> **Raw data**:
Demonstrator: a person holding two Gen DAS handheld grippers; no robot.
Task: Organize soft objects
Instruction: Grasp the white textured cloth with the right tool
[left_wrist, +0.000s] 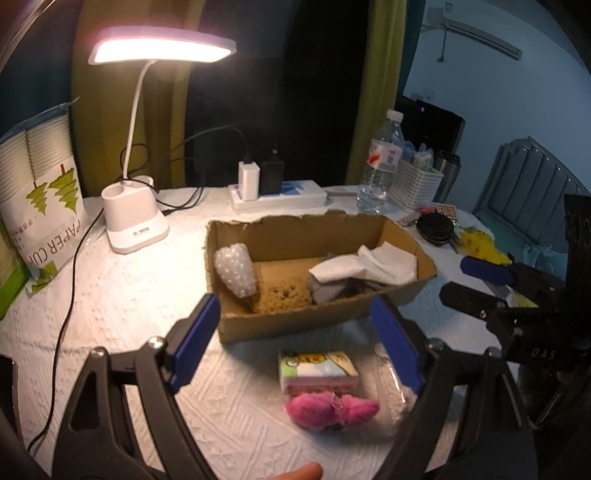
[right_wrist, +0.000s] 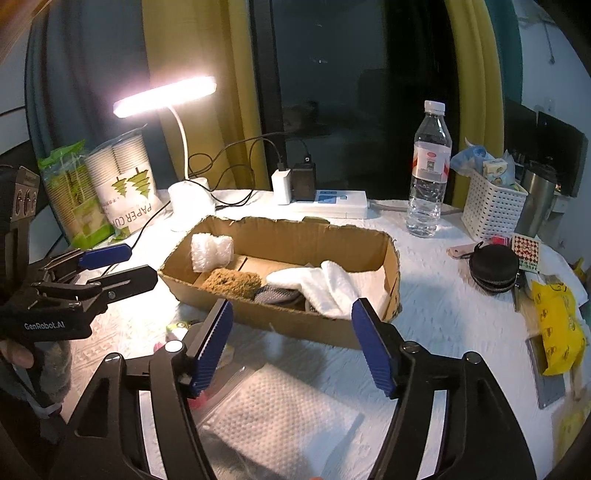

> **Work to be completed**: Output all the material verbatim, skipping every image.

> **Exercise answer**:
Demonstrator: a person holding two Gen DAS handheld grippers; no robot.
Task: Organize soft objects
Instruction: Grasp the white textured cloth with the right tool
[left_wrist, +0.000s] 
[right_wrist, +0.000s] 

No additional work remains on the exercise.